» HOW TO COMPLETE THIS TASK:
Copy every line from the data below in which the string "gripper" can be found.

(Stored records)
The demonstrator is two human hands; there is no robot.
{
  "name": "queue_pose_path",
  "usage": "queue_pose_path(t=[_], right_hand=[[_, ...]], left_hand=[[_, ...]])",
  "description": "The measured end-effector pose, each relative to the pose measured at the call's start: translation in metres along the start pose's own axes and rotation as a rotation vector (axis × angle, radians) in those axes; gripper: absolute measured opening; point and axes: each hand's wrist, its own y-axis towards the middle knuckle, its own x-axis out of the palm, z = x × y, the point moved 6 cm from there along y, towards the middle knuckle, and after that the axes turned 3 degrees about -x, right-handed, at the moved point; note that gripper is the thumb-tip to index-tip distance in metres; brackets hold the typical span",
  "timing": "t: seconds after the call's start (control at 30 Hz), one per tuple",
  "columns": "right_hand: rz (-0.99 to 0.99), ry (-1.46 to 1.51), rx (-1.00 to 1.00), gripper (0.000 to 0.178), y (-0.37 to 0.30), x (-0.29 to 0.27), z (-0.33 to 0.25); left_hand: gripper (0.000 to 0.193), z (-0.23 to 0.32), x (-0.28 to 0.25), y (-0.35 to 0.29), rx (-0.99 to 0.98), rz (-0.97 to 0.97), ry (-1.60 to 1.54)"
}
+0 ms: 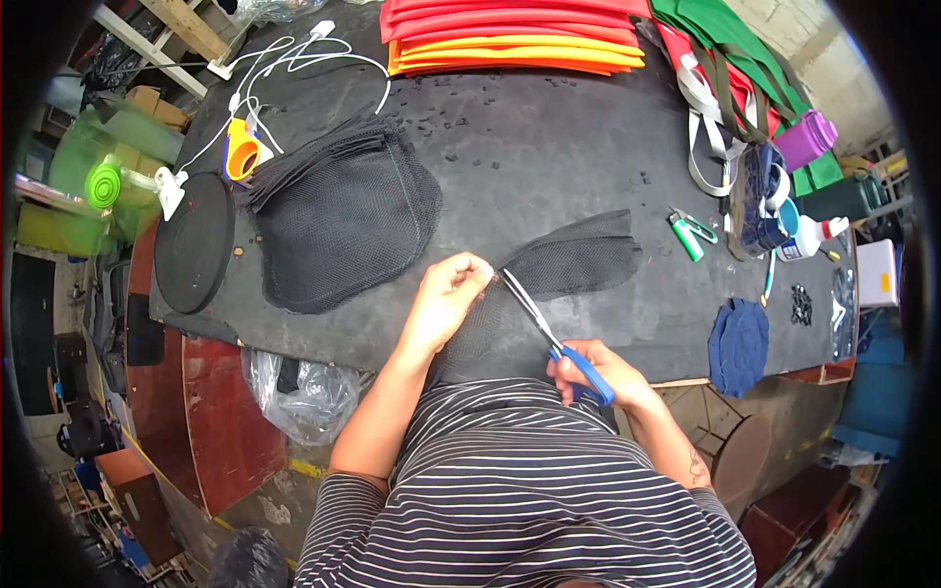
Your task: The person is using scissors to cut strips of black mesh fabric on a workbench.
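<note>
My right hand [597, 370] grips a pair of scissors [585, 372] by their blue handles. The metal blades point up and left, their tips close to my left hand's fingertips. With thumb and fingers pinched together, my left hand [453, 296] holds an edge of a piece of black mesh fabric [573, 257]. Part of that mesh lies on the dark table, and part hangs down toward my striped shirt. Left of my hands rests a stack of black mesh pieces [343, 220] with rounded corners.
Folded red and orange fabric [515, 39] is stacked at the far edge. To the right lie a green lighter [687, 238], dark blue cloth [738, 347] and a white bottle [810, 236]. A yellow tape holder [242, 152], white cable [323, 57] and green fan [104, 182] are on the left.
</note>
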Motion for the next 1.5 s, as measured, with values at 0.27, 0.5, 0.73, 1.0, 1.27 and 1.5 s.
queue_pose_path(t=[0.27, 0.5, 0.73, 1.0, 1.27, 1.5], right_hand=[[0.086, 0.039, -0.013, 0.033, 0.016, 0.007, -0.012], [0.140, 0.021, -0.006, 0.031, 0.021, 0.006, -0.015], [0.115, 0.004, -0.074, 0.031, 0.025, 0.007, -0.013], [0.189, -0.033, -0.038, 0.026, 0.026, 0.003, -0.010], [0.145, 0.012, -0.093, 0.025, 0.026, 0.008, -0.009], [0.088, -0.081, -0.054, 0.033, 0.025, 0.011, -0.012]], left_hand=[[0.016, -0.002, -0.001, -0.003, -0.128, -0.050, -0.101], [0.018, 0.001, -0.002, -0.003, -0.166, -0.067, -0.137], [0.019, -0.001, -0.002, -0.003, -0.194, -0.067, -0.111], [0.019, -0.004, 0.000, -0.002, -0.178, -0.046, -0.124], [0.017, -0.004, -0.005, -0.001, -0.170, -0.009, -0.115], [0.016, 0.000, -0.004, -0.001, -0.106, 0.012, -0.103]])
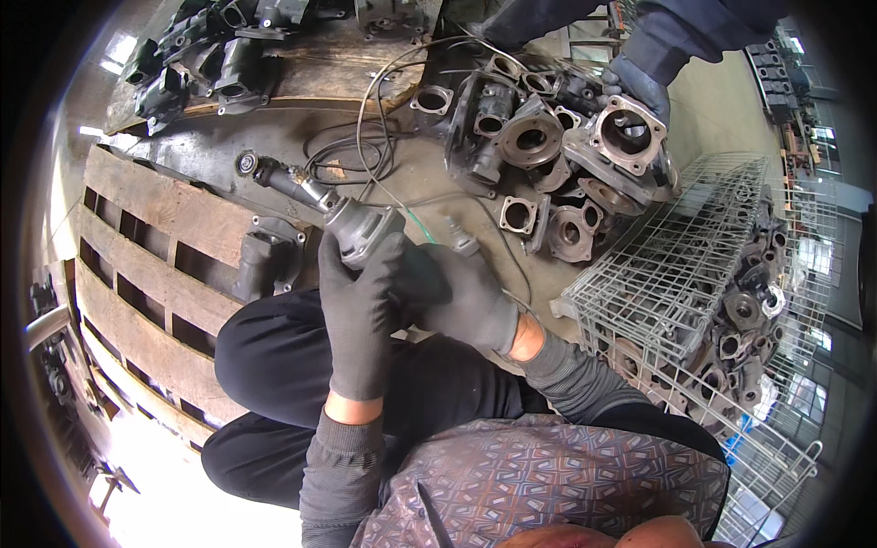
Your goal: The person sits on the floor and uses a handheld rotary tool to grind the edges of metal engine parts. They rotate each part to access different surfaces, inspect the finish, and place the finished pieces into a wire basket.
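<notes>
Both my hands wear grey gloves and hold a hand-held grinder, which points up and to the left. It has a grey metal head, a narrow dark neck and a small round tip. My left hand is wrapped round the underside of the head. My right hand closes round the dark green body, which is mostly hidden by the gloves. Left of my left hand, a dark metal casting stands at the edge of a wooden pallet.
A pile of castings lies ahead on the right, where another person's gloved hand touches a flanged casting. A wire mesh cage holding castings stands at right. Cable loops over the floor. More castings sit on a far pallet.
</notes>
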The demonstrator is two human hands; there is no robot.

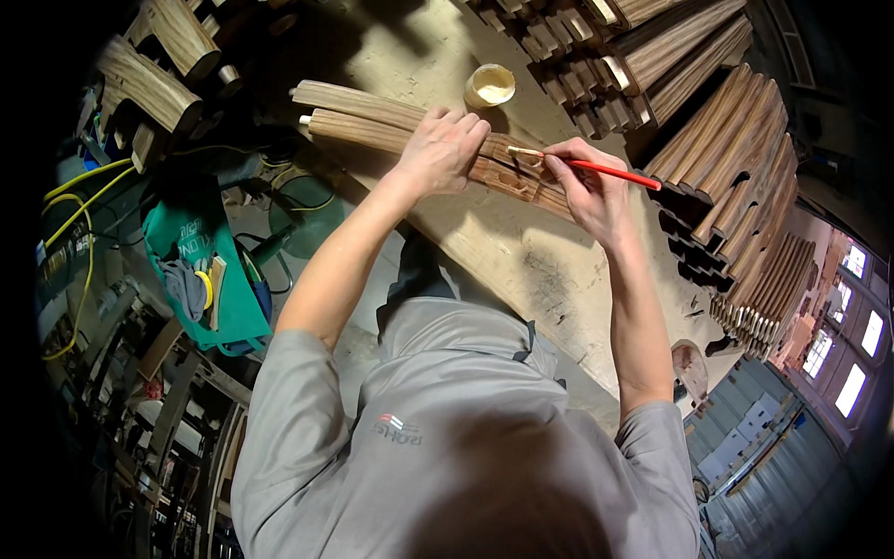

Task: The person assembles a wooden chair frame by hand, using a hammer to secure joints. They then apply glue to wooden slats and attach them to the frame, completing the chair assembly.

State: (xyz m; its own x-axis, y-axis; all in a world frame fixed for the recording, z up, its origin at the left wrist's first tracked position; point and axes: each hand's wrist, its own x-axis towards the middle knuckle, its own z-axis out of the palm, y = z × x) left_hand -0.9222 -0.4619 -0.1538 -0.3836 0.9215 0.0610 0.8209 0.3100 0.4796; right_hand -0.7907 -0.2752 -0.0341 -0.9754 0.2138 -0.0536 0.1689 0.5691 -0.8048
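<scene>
Two long brown wooden pieces (358,132) lie side by side on the workbench, with pale round ends pointing left. My left hand (438,152) is closed over them near their middle. To the right of that hand, slots are cut into the wood. My right hand (594,191) pinches a red-handled paintbrush (616,171). Its bristle end is over the slotted part; I cannot tell whether it touches the wood. Just beyond my hands stands a small round tub (490,86) with a pale cream substance inside.
The pale workbench top (494,256) runs diagonally under the work. Stacked brown wooden parts (722,154) line its far and right sides. More wooden parts (154,79) are at the upper left. A green bag (191,270) and yellow cords (88,219) sit left of the bench.
</scene>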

» THE ANSWER:
  "description": "The measured end-effector pose, each relative to the pose measured at the call's start: translation in metres along the start pose's own axes and rotation as a rotation vector (axis × angle, radians) in those axes; gripper: absolute measured opening; point and axes: each hand's wrist, its own y-axis towards the middle knuckle, its own x-axis out of the palm, z = x × y, the point moved 6 cm from there along y, towards the middle knuckle, and after that the axes turned 3 degrees about -x, right-handed, at the moved point; note that gripper is the thumb-tip to index-tip distance in metres; brackets hold the typical span",
  "columns": "right_hand: rz (-0.99 to 0.99), ry (-1.46 to 1.51), rx (-1.00 to 1.00), gripper (0.000 to 0.178), y (-0.37 to 0.30), x (-0.29 to 0.27), z (-0.33 to 0.25); left_hand: gripper (0.000 to 0.193), z (-0.23 to 0.32), x (-0.28 to 0.25), y (-0.35 to 0.29), rx (-0.99 to 0.98), rz (-0.97 to 0.97), ry (-1.60 to 1.54)"

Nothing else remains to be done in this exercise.